# [WHAT TO PRODUCE]
Restate all of the data exactly.

# [PROVIDED DATA]

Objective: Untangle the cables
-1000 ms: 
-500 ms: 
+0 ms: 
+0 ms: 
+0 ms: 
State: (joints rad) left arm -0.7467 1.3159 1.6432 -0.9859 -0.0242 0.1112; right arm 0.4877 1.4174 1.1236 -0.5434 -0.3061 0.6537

# [SOLUTION FOR THIS PROBLEM]
Objective: Untangle the cables
-1000 ms: 
-500 ms: 
+0 ms: 
+0 ms: 
+0 ms: 
State: (joints rad) left arm -0.7467 1.3159 1.6432 -0.9859 -0.0242 0.1112; right arm 0.4877 1.4174 1.1236 -0.5434 -0.3061 0.6537

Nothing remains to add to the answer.